■ **DIRECTIONS FOR THIS TASK**: Your output should be the complete listing, repeated exactly.

----- DATA -----

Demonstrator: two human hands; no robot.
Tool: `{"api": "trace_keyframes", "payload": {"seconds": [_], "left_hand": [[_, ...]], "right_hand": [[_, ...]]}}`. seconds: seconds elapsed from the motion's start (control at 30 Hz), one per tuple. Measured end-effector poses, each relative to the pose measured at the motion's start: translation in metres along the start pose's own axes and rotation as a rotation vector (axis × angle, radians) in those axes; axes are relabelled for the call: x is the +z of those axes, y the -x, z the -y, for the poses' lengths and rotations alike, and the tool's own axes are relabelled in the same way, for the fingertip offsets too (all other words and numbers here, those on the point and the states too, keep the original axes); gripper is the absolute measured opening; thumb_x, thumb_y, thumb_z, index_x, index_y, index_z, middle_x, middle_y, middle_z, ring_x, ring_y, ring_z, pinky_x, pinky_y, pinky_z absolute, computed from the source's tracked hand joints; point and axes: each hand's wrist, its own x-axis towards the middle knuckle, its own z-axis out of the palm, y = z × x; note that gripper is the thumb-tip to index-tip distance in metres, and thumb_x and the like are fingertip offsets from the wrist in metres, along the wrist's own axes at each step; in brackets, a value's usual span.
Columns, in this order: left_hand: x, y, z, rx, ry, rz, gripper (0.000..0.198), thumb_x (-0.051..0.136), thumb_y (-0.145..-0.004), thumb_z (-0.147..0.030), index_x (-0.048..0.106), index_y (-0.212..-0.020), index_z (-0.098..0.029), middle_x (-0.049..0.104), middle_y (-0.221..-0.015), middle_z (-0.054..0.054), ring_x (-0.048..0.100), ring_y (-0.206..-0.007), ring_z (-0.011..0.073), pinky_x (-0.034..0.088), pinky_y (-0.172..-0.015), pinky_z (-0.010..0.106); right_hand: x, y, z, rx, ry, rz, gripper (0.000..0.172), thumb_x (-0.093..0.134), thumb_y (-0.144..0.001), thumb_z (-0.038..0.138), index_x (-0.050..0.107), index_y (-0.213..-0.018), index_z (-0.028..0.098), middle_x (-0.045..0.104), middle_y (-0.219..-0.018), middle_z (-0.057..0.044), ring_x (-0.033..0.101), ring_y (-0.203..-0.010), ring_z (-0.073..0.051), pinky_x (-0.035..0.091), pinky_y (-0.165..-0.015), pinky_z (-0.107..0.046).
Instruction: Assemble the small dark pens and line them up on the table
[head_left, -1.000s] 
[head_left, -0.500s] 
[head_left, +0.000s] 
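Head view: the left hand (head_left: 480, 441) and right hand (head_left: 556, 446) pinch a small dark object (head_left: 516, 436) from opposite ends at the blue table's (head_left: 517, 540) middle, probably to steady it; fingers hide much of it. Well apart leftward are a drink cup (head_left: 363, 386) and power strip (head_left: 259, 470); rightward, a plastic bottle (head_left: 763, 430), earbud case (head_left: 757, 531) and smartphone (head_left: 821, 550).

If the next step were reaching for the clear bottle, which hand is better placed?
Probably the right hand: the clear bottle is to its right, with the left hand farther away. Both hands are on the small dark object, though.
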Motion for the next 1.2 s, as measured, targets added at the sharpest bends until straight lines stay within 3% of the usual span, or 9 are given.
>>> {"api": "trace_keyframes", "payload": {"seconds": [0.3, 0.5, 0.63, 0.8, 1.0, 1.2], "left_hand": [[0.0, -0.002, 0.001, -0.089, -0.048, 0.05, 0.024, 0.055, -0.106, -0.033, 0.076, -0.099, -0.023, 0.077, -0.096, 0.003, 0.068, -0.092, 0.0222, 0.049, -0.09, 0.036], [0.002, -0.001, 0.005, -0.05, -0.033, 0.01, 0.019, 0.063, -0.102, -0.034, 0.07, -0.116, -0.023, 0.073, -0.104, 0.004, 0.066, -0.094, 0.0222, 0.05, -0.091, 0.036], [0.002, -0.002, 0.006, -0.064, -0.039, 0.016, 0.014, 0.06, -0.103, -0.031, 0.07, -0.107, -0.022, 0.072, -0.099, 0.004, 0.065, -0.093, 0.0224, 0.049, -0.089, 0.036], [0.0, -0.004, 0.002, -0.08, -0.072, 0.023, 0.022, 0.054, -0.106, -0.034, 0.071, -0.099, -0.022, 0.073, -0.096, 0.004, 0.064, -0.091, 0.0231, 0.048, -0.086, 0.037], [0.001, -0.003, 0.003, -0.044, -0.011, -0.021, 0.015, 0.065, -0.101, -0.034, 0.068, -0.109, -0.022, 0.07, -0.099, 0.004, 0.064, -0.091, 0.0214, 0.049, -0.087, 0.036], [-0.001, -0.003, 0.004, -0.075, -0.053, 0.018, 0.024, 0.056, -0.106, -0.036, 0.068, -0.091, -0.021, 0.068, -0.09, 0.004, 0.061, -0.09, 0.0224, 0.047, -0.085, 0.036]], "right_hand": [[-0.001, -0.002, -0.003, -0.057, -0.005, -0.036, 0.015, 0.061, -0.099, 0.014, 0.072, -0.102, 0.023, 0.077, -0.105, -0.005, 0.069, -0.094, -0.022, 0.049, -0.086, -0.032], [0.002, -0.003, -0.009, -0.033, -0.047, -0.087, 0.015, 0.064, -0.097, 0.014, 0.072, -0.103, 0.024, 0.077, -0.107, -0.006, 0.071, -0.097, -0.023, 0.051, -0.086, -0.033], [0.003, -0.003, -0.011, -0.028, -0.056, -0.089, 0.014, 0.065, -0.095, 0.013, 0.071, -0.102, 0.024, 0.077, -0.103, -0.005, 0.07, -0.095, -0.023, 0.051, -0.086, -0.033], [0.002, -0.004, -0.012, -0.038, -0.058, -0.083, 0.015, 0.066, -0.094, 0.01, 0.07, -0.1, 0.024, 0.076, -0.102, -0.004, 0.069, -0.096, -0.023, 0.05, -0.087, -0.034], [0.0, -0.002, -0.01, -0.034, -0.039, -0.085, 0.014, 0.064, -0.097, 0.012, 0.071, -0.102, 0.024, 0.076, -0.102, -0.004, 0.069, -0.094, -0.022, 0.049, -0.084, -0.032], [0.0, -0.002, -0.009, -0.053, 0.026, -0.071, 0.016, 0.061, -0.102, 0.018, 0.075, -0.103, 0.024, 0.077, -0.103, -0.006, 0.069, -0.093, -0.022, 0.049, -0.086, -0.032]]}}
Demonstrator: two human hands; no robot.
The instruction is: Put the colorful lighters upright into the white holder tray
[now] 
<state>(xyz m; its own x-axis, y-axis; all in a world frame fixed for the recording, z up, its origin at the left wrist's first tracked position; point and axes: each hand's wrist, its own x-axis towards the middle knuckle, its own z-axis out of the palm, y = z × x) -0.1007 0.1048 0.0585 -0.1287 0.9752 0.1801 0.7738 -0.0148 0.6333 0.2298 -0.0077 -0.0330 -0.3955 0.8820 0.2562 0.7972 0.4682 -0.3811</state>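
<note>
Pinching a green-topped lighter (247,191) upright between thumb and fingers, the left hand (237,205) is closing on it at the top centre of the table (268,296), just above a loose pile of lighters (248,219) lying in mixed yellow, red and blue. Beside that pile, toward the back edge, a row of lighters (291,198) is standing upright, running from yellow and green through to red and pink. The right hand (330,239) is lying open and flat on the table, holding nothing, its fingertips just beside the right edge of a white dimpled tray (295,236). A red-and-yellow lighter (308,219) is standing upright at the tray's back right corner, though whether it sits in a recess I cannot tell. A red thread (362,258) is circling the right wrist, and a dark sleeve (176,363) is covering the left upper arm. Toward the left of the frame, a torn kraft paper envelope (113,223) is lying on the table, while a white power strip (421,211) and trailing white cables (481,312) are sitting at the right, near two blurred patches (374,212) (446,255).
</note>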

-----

■ **TASK OUTPUT**:
Demonstrator: two human hands; no robot.
Tool: `{"api": "trace_keyframes", "payload": {"seconds": [_], "left_hand": [[_, ...]], "right_hand": [[_, ...]]}}`. seconds: seconds elapsed from the motion's start (control at 30 Hz), one per tuple. Measured end-effector poses, each relative to the pose measured at the motion's start: translation in metres along the start pose's own axes and rotation as a rotation vector (axis × angle, radians) in those axes; axes are relabelled for the call: x is the +z of those axes, y the -x, z the -y, for the poses' lengths and rotations alike, and the tool's own axes are relabelled in the same way, for the fingertip offsets too (all other words and numbers here, those on the point and the states too, keep the original axes); gripper is the absolute measured opening; thumb_x, thumb_y, thumb_z, index_x, index_y, index_z, middle_x, middle_y, middle_z, ring_x, ring_y, ring_z, pinky_x, pinky_y, pinky_z absolute, computed from the source's tracked hand joints; point and axes: each hand's wrist, its own x-axis towards the middle knuckle, its own z-axis out of the palm, y = z × x; note that gripper is the thumb-tip to index-tip distance in metres, and thumb_x and the like are fingertip offsets from the wrist in metres, along the wrist's own axes at each step; in brackets, a value's usual span.
Columns, in this order: left_hand: x, y, z, rx, ry, rz, gripper (0.000..0.198), thumb_x (-0.051..0.136), thumb_y (-0.145..-0.004), thumb_z (-0.147..0.030), index_x (-0.048..0.106), index_y (-0.212..-0.020), index_z (-0.098..0.029), middle_x (-0.049..0.104), middle_y (-0.221..-0.015), middle_z (-0.054..0.054), ring_x (-0.048..0.100), ring_y (-0.206..-0.007), ring_z (-0.011..0.073), pinky_x (-0.034..0.088), pinky_y (-0.172..-0.015), pinky_z (-0.010..0.106); right_hand: x, y, z, rx, ry, rz, gripper (0.000..0.172), thumb_x (-0.093..0.134), thumb_y (-0.144..0.001), thumb_z (-0.038..0.138), index_x (-0.050..0.107), index_y (-0.213..-0.018), index_z (-0.028..0.098), middle_x (-0.045..0.104), middle_y (-0.219..-0.018), middle_z (-0.057..0.044), ring_x (-0.033..0.101), ring_y (-0.203..-0.010), ring_z (-0.073..0.051), pinky_x (-0.035..0.091), pinky_y (-0.165..-0.015), pinky_z (-0.107..0.046).
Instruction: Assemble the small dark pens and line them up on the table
[head_left, -1.000s] 
[head_left, -0.500s] 
[head_left, +0.000s] 
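Head view: the left hand (head_left: 480, 441) and right hand (head_left: 556, 446) pinch a small dark object (head_left: 516, 436) from opposite ends at the blue table's (head_left: 517, 540) middle, probably to steady it; fingers hide much of it. Well apart leftward are a drink cup (head_left: 363, 386) and power strip (head_left: 259, 470); rightward, a plastic bottle (head_left: 763, 430), earbud case (head_left: 757, 531) and smartphone (head_left: 821, 550).

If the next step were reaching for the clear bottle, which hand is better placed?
Probably the right hand: the clear bottle is to its right, with the left hand farther away. Both hands are on the small dark object, though.
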Motion for the next 1.2 s, as measured, targets added at the sharpest bends until straight lines stay within 3% of the usual span, or 9 are given.
>>> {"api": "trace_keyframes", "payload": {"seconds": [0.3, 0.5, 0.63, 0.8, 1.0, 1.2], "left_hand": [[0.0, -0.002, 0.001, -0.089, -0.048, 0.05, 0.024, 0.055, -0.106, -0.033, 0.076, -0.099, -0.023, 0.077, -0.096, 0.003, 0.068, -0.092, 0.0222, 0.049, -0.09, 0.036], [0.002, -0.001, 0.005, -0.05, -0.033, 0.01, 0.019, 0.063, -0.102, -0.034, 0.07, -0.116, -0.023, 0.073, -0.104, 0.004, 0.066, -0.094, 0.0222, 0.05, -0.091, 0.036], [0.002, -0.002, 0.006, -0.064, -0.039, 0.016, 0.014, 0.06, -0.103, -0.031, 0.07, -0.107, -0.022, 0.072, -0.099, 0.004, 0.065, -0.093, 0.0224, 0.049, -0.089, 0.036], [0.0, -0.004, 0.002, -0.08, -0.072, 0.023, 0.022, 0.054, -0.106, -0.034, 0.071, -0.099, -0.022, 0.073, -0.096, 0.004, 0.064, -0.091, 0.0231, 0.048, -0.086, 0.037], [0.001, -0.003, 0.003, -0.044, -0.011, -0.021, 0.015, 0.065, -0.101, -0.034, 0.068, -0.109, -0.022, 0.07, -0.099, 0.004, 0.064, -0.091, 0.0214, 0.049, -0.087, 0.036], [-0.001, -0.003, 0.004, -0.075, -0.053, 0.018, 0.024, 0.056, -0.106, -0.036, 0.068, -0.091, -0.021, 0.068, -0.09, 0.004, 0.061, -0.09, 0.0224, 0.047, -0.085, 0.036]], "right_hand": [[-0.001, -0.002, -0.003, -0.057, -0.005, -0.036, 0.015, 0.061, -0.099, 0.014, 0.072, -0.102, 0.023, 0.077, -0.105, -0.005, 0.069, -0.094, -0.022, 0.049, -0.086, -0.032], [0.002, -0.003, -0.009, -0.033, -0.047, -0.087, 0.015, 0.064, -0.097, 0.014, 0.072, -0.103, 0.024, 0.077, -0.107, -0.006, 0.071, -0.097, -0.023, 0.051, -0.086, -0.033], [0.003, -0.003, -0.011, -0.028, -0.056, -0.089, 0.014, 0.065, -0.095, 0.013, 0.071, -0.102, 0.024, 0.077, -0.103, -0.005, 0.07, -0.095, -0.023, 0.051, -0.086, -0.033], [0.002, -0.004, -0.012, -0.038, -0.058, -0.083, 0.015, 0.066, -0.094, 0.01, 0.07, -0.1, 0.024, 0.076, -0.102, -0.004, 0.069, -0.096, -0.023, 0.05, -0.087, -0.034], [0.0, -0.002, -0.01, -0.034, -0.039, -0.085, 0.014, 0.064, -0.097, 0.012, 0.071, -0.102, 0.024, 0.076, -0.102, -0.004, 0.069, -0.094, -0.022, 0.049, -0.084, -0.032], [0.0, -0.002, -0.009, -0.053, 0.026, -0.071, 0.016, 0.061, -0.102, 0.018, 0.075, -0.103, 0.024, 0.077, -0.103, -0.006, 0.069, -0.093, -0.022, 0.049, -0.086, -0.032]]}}
Demonstrator: two human hands; no robot.
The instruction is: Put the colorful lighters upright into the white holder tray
[now] 
<state>(xyz m; its own x-axis, y-axis; all in a world frame fixed for the recording, z up, its origin at the left wrist's first tracked position; point and axes: each hand's wrist, its own x-axis towards the middle knuckle, its own z-axis out of the palm, y = z × x) -0.1007 0.1048 0.0585 -0.1287 0.9752 0.1801 0.7738 -0.0148 0.6333 0.2298 -0.0077 -0.0330 -0.3955 0.8820 0.2562 0.7972 0.4682 -0.3811</state>
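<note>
Pinching a green-topped lighter (247,191) upright between thumb and fingers, the left hand (237,205) is closing on it at the top centre of the table (268,296), just above a loose pile of lighters (248,219) lying in mixed yellow, red and blue. Beside that pile, toward the back edge, a row of lighters (291,198) is standing upright, running from yellow and green through to red and pink. The right hand (330,239) is lying open and flat on the table, holding nothing, its fingertips just beside the right edge of a white dimpled tray (295,236). A red-and-yellow lighter (308,219) is standing upright at the tray's back right corner, though whether it sits in a recess I cannot tell. A red thread (362,258) is circling the right wrist, and a dark sleeve (176,363) is covering the left upper arm. Toward the left of the frame, a torn kraft paper envelope (113,223) is lying on the table, while a white power strip (421,211) and trailing white cables (481,312) are sitting at the right, near two blurred patches (374,212) (446,255).
</note>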

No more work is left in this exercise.